## Directions
Transcribe only the lines between the first line of the records and the line containing "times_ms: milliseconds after", inclusive, exactly as written.

## Given information
++++
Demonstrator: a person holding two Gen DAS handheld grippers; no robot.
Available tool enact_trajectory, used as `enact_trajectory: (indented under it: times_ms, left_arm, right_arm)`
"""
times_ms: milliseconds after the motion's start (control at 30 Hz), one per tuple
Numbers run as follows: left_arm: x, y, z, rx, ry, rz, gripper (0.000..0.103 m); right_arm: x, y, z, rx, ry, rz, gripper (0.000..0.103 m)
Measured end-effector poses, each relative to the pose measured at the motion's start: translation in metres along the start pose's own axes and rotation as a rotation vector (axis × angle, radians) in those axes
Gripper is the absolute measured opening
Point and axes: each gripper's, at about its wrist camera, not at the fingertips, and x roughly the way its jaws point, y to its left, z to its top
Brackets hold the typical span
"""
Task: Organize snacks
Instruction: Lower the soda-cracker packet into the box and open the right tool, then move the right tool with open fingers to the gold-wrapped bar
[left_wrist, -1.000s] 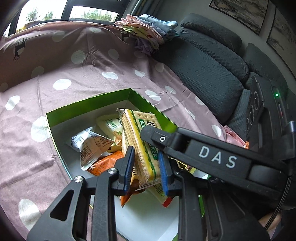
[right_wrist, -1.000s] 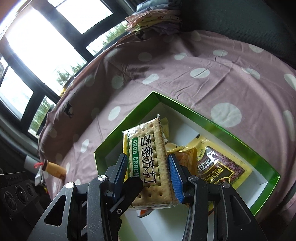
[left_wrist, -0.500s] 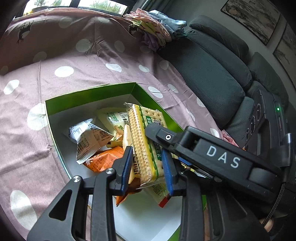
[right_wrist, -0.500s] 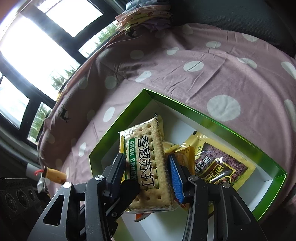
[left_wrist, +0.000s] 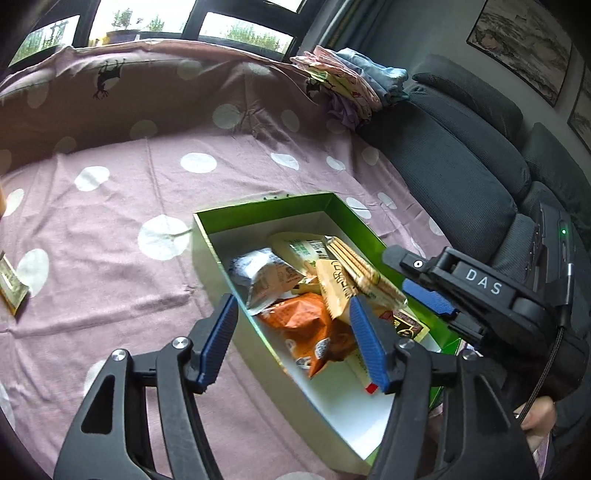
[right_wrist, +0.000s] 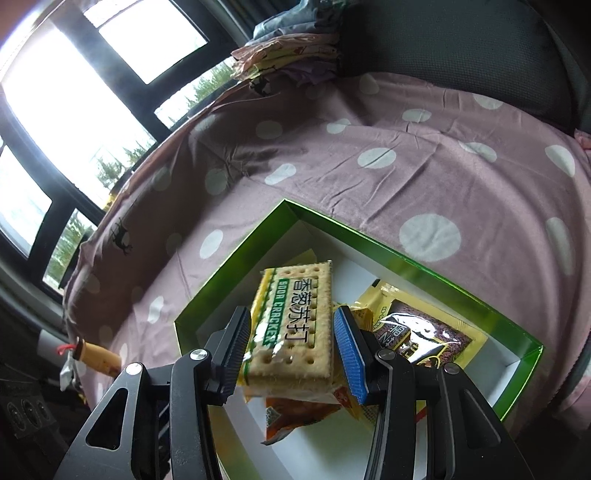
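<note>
Soda cracker pack (right_wrist: 291, 325): 1 item, released by the left hand-held gripper (left_wrist: 291, 343), whose jaws have just been opening and now stand apart, empty. The right hand-held gripper (right_wrist: 291, 349) clamps it above the green box (right_wrist: 236, 258); likely placement follows.

A soda cracker pack (right_wrist: 291, 325), tilted, lies atop mixed snack packets (left_wrist: 303, 321) inside the green-rimmed white box (left_wrist: 258, 210).
</note>
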Motion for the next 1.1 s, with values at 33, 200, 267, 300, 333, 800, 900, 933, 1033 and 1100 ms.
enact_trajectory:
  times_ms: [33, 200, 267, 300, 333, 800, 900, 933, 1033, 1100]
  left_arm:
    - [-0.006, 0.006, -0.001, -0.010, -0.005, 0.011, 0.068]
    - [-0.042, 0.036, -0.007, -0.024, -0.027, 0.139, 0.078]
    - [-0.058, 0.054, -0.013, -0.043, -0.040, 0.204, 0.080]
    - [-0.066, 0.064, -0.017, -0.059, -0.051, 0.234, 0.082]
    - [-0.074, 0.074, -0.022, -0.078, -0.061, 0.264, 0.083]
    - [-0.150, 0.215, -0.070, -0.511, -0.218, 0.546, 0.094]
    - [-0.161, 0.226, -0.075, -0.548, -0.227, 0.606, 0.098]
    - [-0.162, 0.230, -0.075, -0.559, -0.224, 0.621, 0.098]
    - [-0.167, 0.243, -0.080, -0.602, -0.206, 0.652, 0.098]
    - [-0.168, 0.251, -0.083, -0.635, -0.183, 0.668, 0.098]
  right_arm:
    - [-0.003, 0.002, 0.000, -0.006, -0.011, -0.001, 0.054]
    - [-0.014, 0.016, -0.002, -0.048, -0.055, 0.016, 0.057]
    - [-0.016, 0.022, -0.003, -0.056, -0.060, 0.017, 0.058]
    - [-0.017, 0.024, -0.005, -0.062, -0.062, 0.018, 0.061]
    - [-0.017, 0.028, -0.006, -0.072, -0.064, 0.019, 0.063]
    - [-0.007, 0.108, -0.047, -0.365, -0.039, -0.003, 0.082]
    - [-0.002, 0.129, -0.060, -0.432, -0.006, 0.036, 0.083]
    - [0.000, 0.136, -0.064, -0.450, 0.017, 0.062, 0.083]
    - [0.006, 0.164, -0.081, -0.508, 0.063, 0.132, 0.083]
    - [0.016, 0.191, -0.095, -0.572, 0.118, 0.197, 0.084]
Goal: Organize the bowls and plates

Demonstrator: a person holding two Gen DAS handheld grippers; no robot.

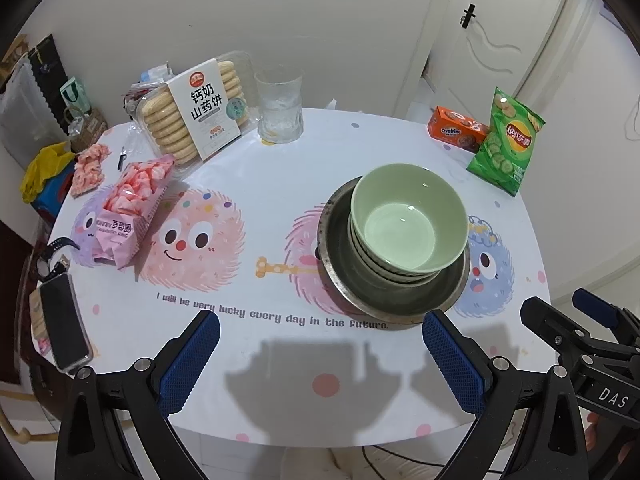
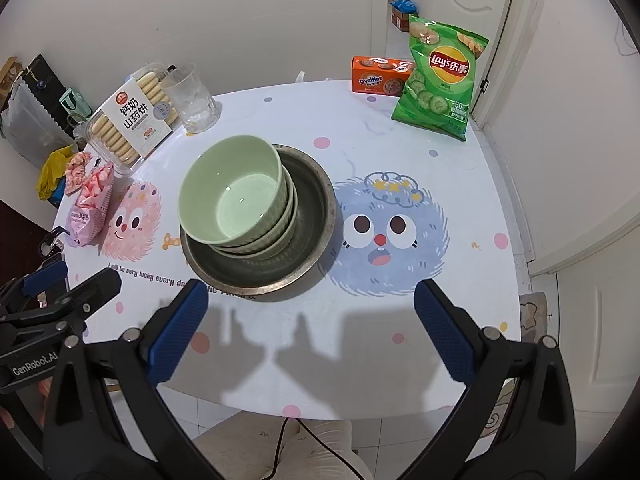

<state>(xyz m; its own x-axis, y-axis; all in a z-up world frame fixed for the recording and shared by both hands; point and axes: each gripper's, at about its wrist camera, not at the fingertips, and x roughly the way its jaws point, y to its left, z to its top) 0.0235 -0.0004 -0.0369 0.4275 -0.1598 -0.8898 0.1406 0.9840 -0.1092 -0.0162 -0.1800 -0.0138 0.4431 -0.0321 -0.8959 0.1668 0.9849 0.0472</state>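
Observation:
A stack of three pale green bowls (image 1: 408,220) sits inside a dull metal plate (image 1: 344,276) on the cartoon tablecloth; the stack leans off-centre in the plate. The same stack (image 2: 236,196) and plate (image 2: 312,216) show in the right wrist view. My left gripper (image 1: 320,344) is open and empty, above the table's near edge, just short of the plate. My right gripper (image 2: 312,312) is open and empty, just in front of the plate's rim. Each gripper shows at the edge of the other's view.
A biscuit pack (image 1: 192,112), a glass tumbler (image 1: 279,104), pink snack bags (image 1: 128,208), an orange Ovaltine box (image 1: 456,130) and a green crisps bag (image 1: 508,140) ring the table. A phone (image 1: 64,324) lies at the left edge.

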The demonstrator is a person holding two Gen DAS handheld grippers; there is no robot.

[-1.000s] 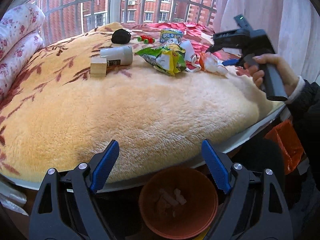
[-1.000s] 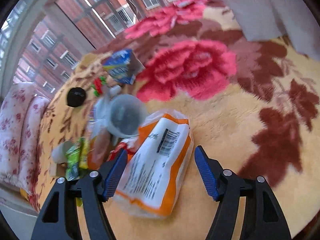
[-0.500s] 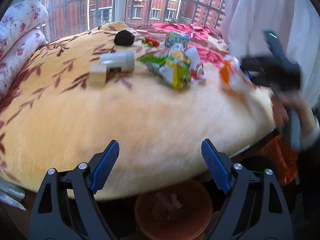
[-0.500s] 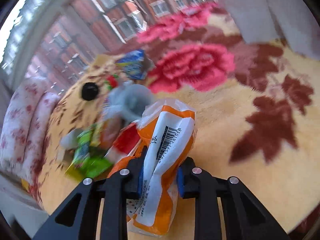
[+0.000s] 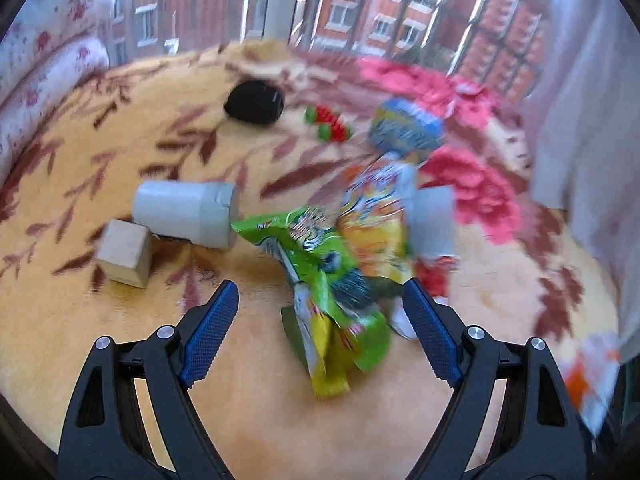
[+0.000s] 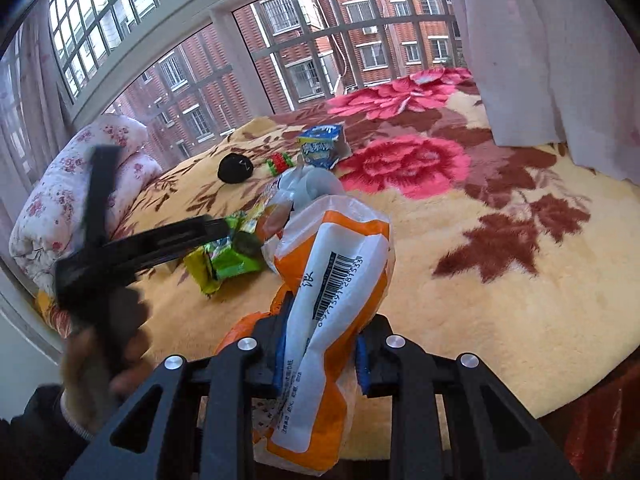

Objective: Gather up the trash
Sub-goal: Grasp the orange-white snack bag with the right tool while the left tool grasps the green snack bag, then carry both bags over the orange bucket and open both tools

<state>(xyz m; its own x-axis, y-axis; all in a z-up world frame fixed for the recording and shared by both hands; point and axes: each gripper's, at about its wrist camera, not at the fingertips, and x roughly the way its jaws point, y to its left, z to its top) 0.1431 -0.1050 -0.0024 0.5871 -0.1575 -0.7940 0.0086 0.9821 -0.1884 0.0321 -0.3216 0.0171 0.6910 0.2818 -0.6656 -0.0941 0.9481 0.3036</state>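
Right hand-held gripper [image 6: 320,360] clamps the orange wrapper [image 6: 332,280]; left hand-held gripper [image 5: 320,328] is open around the green packet [image 5: 328,280]. Close low on the bunched middle.

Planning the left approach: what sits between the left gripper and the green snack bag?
Nothing. In the left wrist view the green snack bag already lies between the open left gripper, only bare blanket before it.

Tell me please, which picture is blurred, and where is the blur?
Left wrist view: smeared nearly all over, the green wrapper worst, only its own tongs sharp. Right wrist view: mostly crisp, the barcode on the orange bag readable; only the other tongs blur.
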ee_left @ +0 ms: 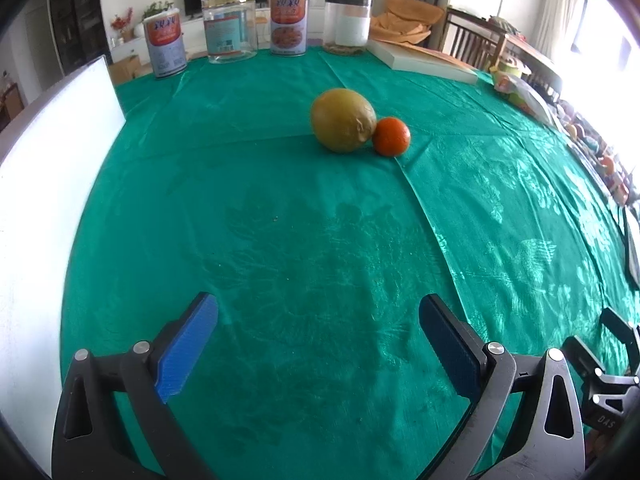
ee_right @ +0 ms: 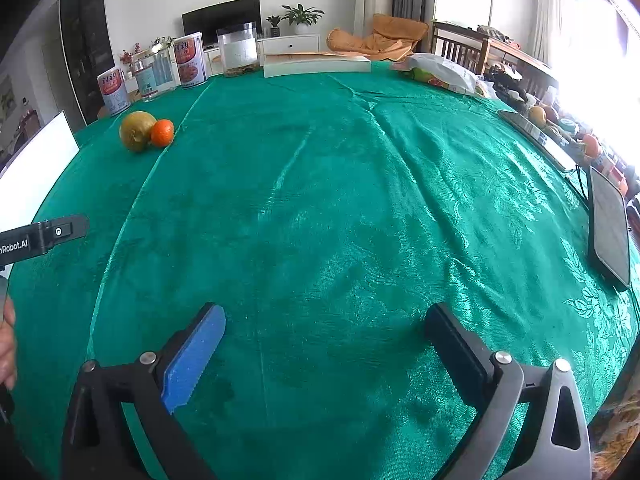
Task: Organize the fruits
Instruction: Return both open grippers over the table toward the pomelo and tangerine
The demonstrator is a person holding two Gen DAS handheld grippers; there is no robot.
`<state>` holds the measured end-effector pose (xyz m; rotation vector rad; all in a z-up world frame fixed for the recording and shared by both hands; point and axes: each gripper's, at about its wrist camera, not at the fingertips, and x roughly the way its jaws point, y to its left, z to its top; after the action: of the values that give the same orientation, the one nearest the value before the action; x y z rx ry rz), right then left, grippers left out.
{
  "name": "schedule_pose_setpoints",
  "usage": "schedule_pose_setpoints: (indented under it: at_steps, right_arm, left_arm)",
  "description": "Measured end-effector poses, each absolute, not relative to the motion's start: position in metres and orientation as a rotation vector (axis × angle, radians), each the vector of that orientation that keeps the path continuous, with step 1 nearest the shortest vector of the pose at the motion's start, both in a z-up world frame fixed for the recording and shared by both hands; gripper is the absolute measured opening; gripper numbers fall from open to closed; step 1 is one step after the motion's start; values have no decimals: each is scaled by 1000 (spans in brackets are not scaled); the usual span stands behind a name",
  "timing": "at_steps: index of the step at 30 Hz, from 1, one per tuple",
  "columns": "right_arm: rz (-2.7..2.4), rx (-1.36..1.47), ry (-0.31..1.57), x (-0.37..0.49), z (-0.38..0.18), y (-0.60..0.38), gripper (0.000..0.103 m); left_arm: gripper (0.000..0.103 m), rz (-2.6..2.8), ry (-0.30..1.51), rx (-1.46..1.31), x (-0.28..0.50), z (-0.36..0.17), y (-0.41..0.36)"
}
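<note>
Both tools wide apart, two fruits touching on green tabletop

Left wrist view: left tool at bottom of frame, blue-padded fingers spread wide, nothing between them, only green cloth below. Large yellow-green fruit sits upper centre of frame, small orange fruit just right of it, the two touching. Both rest on the green patterned tabletop, well apart from the tool. White board stands along left edge of frame. Back row at top of frame: two labelled cans, a clear jar with gold lid, a clear jar with dark lid. Flat white box at upper right. Part of the other tool shows at lower right corner.

Right wrist view: right tool at bottom of frame, fingers wide apart, empty, over bare cloth. Same two fruits are at upper left of frame, touching, orange one on the right. Tablet lies at right edge of frame. Plastic bag at upper right. A person's hand shows at left edge, partly cut off.
</note>
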<state>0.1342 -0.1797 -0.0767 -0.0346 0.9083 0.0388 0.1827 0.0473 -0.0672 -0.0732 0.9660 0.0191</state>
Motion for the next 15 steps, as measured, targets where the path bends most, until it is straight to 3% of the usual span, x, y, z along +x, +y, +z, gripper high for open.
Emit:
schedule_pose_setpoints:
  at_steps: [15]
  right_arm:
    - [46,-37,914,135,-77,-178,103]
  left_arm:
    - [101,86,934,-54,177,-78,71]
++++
## Written solution
Demonstrator: a person holding two Gen DAS handheld grippers; no robot.
Available tool enact_trajectory, used as `enact_trajectory: (indented under it: times_ms, left_arm, right_arm)`
"""
times_ms: milliseconds after the motion's start (control at 30 Hz), one per tuple

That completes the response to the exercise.